Year 1-year 3-year 5-year 7-year
1988 16.61      
1989 31.69      
1990 -3.10 48.80    
1991 30.47 66.49    
1992 7.62 36.06 108.94  
1993 10.08 54.57 97.24  
1994 1.32 20.03 51.75 133.03
1995 37.58 53.45 115.46 174.94
1996 22.96 71.40 103.06 156.71
1997 33.36 125.60 151.62 253.31
1998 28.58 110.84 193.91 248.19
1999 21.04 107.55 251.11 291.61
2000 -9.10 41.47 131.98 223.37
2001 -11.89 -3.06 66.23 181.21
2002 -22.10 -37.61 -2.90 59.23
2003 28.69 -11.67 -2.82 66.64
2004 10.88 11.15 -10.98 38.55
2005 4.91 49.69 2.75 13.05
2006 15.79 34.70 35.03 8.15
2007 5.49 28.15 82.85 25.51

For example, looking at 1999, the S&P 500 return for the year was 21.04%, 107.55% for the 3-years ending in 1999, 251.11% for the 5 years ending in 1999 and 291.61% for the 7 years ending in 1999. (Before you get too excited about the years leading up to 1999, that was the dot-com bubble years).

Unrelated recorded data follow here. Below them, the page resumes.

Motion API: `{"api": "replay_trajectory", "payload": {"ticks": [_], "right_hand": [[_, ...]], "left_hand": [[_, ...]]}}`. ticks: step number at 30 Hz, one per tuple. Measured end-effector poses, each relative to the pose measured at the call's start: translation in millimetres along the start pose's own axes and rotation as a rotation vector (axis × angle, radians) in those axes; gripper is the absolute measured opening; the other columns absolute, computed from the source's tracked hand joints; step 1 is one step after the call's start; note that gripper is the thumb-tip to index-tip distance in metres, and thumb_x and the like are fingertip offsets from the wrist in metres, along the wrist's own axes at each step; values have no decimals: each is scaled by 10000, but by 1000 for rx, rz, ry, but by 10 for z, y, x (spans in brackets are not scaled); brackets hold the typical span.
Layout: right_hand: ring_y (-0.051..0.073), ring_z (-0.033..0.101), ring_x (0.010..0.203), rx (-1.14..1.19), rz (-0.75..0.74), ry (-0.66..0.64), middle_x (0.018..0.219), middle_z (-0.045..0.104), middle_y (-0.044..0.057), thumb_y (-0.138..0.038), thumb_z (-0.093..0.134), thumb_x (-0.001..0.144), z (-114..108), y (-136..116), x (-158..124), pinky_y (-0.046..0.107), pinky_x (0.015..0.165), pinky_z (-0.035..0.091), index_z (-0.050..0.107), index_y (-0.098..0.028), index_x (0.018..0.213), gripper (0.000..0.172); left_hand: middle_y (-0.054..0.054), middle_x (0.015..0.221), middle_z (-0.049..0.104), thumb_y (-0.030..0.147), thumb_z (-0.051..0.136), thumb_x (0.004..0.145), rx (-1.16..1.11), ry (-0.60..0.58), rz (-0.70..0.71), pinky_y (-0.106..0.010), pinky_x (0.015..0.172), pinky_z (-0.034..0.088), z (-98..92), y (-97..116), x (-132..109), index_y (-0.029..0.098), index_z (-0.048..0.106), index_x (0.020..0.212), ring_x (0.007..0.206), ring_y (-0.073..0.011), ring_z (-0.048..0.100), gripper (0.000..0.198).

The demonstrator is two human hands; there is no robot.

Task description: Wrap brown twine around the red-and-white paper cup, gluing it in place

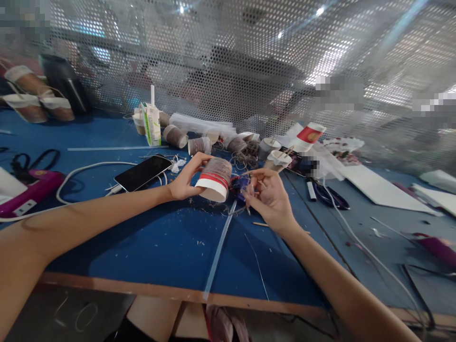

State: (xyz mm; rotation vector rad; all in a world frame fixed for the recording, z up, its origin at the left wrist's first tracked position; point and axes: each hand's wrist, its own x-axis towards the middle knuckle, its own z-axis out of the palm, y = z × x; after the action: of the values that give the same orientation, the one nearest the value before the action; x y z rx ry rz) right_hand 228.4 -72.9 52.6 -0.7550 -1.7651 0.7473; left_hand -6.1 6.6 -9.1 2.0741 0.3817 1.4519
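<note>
My left hand (pixel 185 179) grips a paper cup (pixel 214 179) lying on its side above the blue table (pixel 142 237); the cup is partly wrapped in brown twine, with a red band and white rim showing. My right hand (pixel 270 194) is just right of the cup, fingers curled and pinched on a thin strand or stick that I cannot make out clearly. A purple-blue object (pixel 239 186) sits between the cup and my right hand.
Several twine-wrapped cups (pixel 175 136) and loose twine (pixel 247 159) lie behind. A black phone (pixel 143 173) with white cable lies left, a carton (pixel 153 124) behind it. Scissors (pixel 331 196) and a marker (pixel 311 190) lie right. A perforated metal screen (pixel 249 57) backs the table.
</note>
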Motion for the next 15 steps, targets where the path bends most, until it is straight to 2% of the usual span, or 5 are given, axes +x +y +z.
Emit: {"api": "replay_trajectory", "payload": {"ticks": [5,9,11,15], "right_hand": [[69,491,618,-96,-109,-82,1216,508,36,-131,654,809,-24,43,-48,263,522,471,466,-333,1194,473],[97,478,640,-252,-261,-189,1321,508,78,-132,591,820,-49,3,-120,298,540,484,461,-327,1285,521],[144,531,725,-302,-299,-150,1280,544,82,-167,552,840,-57,-15,-140,337,598,518,475,-309,1296,484],[216,537,857,-536,-385,112,1068,546,78,-222,568,833,-76,4,-144,382,660,506,560,-262,1171,340]], "left_hand": [[-110,1172,545,669,648,745,72,-37,66,-445,897,556,-5,-3,1,259,466,1329,1087,-270,590,736],[-115,1198,527,663,635,762,109,-71,95,-456,903,559,-17,22,1,260,439,1355,1106,-281,582,744],[-113,1195,522,678,629,760,123,-85,107,-457,895,561,-19,36,5,259,434,1359,1098,-281,579,756],[-107,1176,509,700,589,783,149,-81,151,-443,870,563,-14,56,20,260,426,1363,1072,-268,573,746]]}}
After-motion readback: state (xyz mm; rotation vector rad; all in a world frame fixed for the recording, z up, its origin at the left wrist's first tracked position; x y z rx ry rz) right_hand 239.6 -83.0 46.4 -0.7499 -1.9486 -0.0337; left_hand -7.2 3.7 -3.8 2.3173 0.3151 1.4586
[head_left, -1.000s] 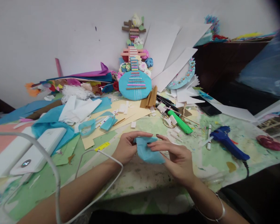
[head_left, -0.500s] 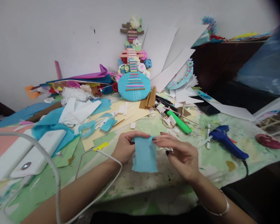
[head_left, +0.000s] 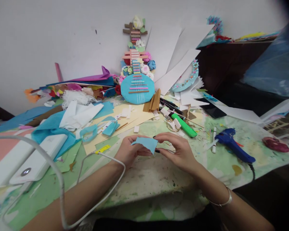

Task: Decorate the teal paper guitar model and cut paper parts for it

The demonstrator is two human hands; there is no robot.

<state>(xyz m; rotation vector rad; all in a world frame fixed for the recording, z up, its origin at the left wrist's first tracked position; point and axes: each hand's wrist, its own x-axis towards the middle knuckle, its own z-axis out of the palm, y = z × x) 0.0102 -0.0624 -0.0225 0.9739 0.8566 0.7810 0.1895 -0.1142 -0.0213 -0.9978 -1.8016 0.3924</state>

To gauge the historic risk for yourself, look at the tables above to figure out what the total return you’d need to achieve for your loan’s APR and length. Using these tables, you can quickly determine the probability that you will be able to match your loan’s APR. Of course, the past is not a good indicator of future stock market performance, but it’s all we got. You’ll find that the chances you’ll be successful range from 69% to 86%, meaning that, depending on your APR and your loan length, you have a fairly good chance of matching your loan’s APR, but also a good chance of not matching it. That’s risk. Of course, if you pay cash there is no risk, you are guaranteed to break-even.

Now, remember, we’re talking only about breaking even. There’s little reason to take on any risk unless there’s the chance of a significant gain, right? To have a higher gain, you need to risk more, i.e., buy a more expensive car. If your car is not expensive, even a good gain above paying off the interest on the loan doesn’t amount to much, and is probably not worth the risk. You’ll have to be your own judge of that.

So the summary is: if you are wealthy enough to buy an expensive car, you have the cash to do it and enjoy risking a lot of money, take out a car loan and have fun. If you’re anyone else, don’t do it.